Udall and his team have repeatedly raised issues of abortion and contraception access in an attempt to paint his Republican challenger, Rep. Cory Gardner, as too conservative for Colorado's evenly divided electorate. Gardner once supported state "personhood" laws defining life as beginning at conception but has said during the campaign that he no longer backs such measures, although his name remains on a federal bill with similar goals.
It's unclear, however, if Udall's attacks are paying off. The Democrat began the campaign as a favorite—if a slight one—but recent polls now place him behind Gardner. The most recent public poll of the race, which showed Gardner leading by 1 percentage point, demonstrated how important women's votes are to Udall: He led by 5 points among women in the poll, but Gardner led by 7 among men.
Republicans have been eager to depict Udall as a one-trick pony. In a recent Senate Republican TV ad in Colorado, a female narrator accuses Udall of running a "single-issue campaign" while ignoring issues such as national security and the threat posed by terrorists in the Middle East.
Clinton, however, stayed on message: "These Democrats will never support so-called personhood laws," Clinton told the rally. ""¦ They won't tell the voters of Colorado one thing about personhood and tell their colleagues in the Republican House of Representatives the opposite about personhood."
Clinton also spoke about the wage gap between men and women. She did, however, also touch on other issues, including praise for Udall's work to combat federal intelligence-gathering efforts. Udall has been among the most vocal Democrats for National Security Agency reform on Capitol Hill but hasn't stressed the issue as hard on the campaign trail.
As with any Clinton appearance, the question of a 2016 presidential run dominated the subtext.
Democratic House candidate Andrew Romanoff welcomed Clinton to the rally by telling the crowd, "Are you ready to hear from the next president of the United States?" And she devoted part of her speech to describing the birth of her granddaughter as a strong personal motivation for staying involved in politics—perhaps, though Clinton never said it herself, as a candidate for president in 2016.

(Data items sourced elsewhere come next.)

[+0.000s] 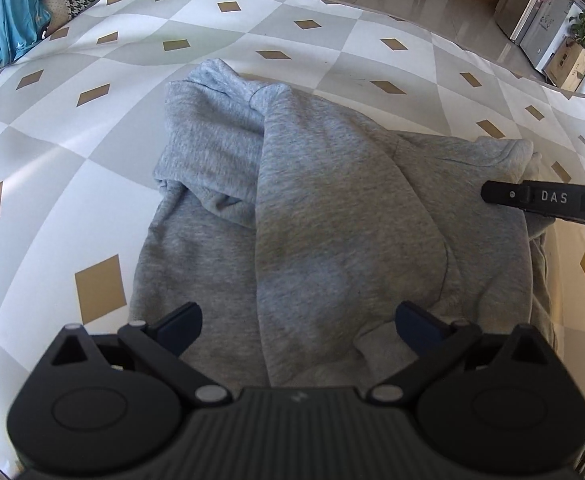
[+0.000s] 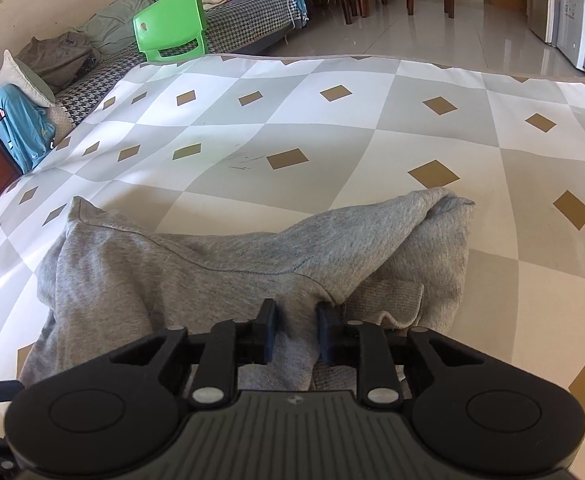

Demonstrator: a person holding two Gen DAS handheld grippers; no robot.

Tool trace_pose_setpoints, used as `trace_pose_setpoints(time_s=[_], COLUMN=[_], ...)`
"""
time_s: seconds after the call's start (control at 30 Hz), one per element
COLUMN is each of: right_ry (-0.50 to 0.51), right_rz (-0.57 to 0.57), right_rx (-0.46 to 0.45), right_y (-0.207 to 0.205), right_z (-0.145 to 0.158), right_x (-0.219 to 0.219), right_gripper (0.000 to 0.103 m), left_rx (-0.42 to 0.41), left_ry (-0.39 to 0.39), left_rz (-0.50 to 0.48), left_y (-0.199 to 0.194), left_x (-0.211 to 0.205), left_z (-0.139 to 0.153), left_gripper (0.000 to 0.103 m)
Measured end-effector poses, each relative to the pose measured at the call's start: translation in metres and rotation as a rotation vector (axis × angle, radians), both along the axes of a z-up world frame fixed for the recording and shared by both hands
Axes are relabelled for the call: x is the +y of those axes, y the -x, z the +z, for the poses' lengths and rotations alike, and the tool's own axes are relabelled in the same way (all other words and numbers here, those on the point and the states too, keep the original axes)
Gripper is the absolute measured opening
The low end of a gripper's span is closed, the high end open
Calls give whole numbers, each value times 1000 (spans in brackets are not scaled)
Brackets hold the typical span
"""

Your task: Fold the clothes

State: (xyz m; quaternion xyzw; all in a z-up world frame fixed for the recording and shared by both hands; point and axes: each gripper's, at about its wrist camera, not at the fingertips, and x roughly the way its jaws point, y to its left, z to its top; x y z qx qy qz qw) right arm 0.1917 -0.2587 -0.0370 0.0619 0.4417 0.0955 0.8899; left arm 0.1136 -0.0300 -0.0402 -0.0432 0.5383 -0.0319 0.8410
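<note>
your grey hoodie (image 1: 332, 216) lies bunched on the diamond-patterned mat (image 1: 92, 128), its long axis running across in front of you. your right hand-held gripper (image 2: 297, 330) is pinched narrow on a fold at the hoodie's right edge. your left hand-held gripper (image 1: 298, 326) hangs wide over the near hem, holding nothing. the cloth stretches away leftward from the right grip, so the left looks nearer the free side.

A heather-grey fleece sweatshirt (image 1: 332, 240) lies partly folded and rumpled on the diamond-patterned tabletop cloth (image 1: 92, 160). One sleeve with a ribbed cuff is doubled across its body, the far edge bunches into soft peaks, and seams run across the top layer.
</note>
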Motion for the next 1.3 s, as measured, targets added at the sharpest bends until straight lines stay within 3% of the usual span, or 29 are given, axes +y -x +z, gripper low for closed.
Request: trace_pose_setpoints(time_s=[0.13,0.33,0.5,0.57,0.7,0.77,0.87,1.2,1.3], right_ry=[-17,-36,-10,35,-20,-28,23,-5,27], right_rz=[-6,-36,-132,-172,-191,-168,-122,26,68], right_rx=[-36,-194,-284,-261,-143,-142,-159,-36,-5], right_y=[-2,-7,-21,-31,-39,-36,-29,-1,6], right_z=[7,32,40,31,20,23,29,33,27], right_x=[0,1,-6,-10,-20,-22,-21,-19,-12], right_gripper=[9,8,7,7,12,25,36,44,45], left_rx=[8,-22,-57,-30,15,12,11,-9,-20], left_ry=[2,26,13,12,9,0,-6,4,-8], left_rz=[-4,23,18,15,-10,-9,2,-9,-26], left_y=[0,-2,-8,-11,-14,-15,-17,-12,-7], left_x=[-4,-6,-16,-19,-25,-25,-24,-31,-35], left_z=[-2,6,12,6,-5,-7,-7,-1,0], left_gripper=[103,103,103,103,103,103,103,103,103])
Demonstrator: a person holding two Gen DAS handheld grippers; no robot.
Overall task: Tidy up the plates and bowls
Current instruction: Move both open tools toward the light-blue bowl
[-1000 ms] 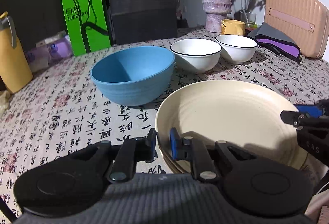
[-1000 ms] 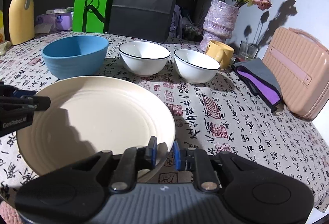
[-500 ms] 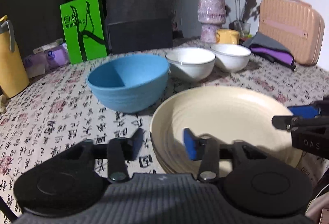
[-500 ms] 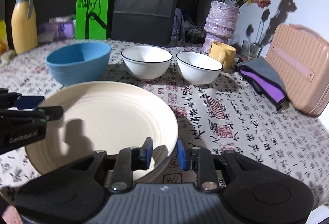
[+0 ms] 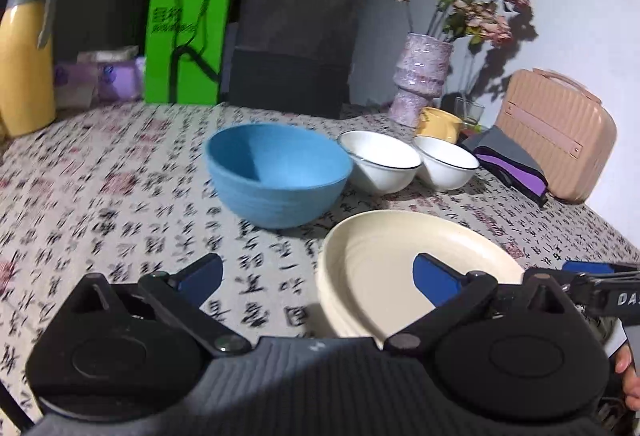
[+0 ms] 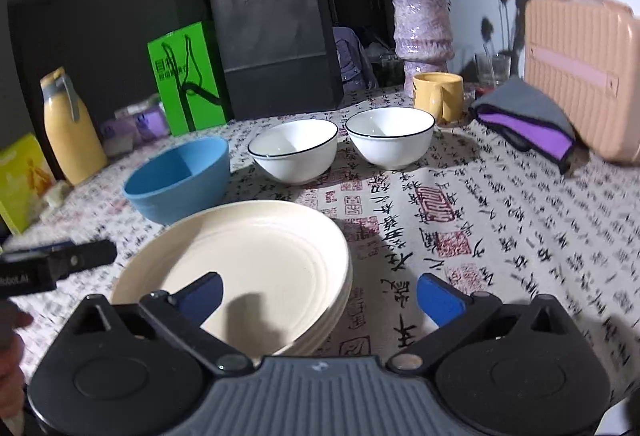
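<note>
A stack of cream plates [image 5: 384, 264] [image 6: 256, 256] lies on the patterned tablecloth. Behind it stand a blue bowl [image 5: 276, 176] [image 6: 180, 180] and two white bowls with dark rims, one [image 5: 380, 162] [image 6: 296, 152] beside the other [image 5: 446, 164] [image 6: 390, 136]. My left gripper [image 5: 318, 282] is open and empty, raised over the left rim of the stack. My right gripper [image 6: 320, 294] is open and empty, raised over the right rim. Each gripper shows at the edge of the other's view.
A yellow mug [image 6: 438, 96], a pink vase with flowers [image 6: 422, 36], a pink case [image 6: 580, 72] and a grey-purple cloth [image 6: 528, 120] stand at the back right. A black bag [image 6: 276, 40], green bag [image 6: 184, 76] and yellow bottle [image 6: 72, 128] stand behind.
Both grippers were shut on the plate's rim, then opened wide and let go. Both have lifted and drawn back from the stack of plates.
</note>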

"You think about the kind of future you want for your child and your grandchild, and you think about what kind of state, country, and world you want that child growing up in," Clinton said. "Because you understand quickly that you can do as much as possible for your own child or grandchild, but what's going to be around him or her? What kind of opportunities are going to be around for the people that he or she grows up with? And we know we still have problems that need addressing here in America."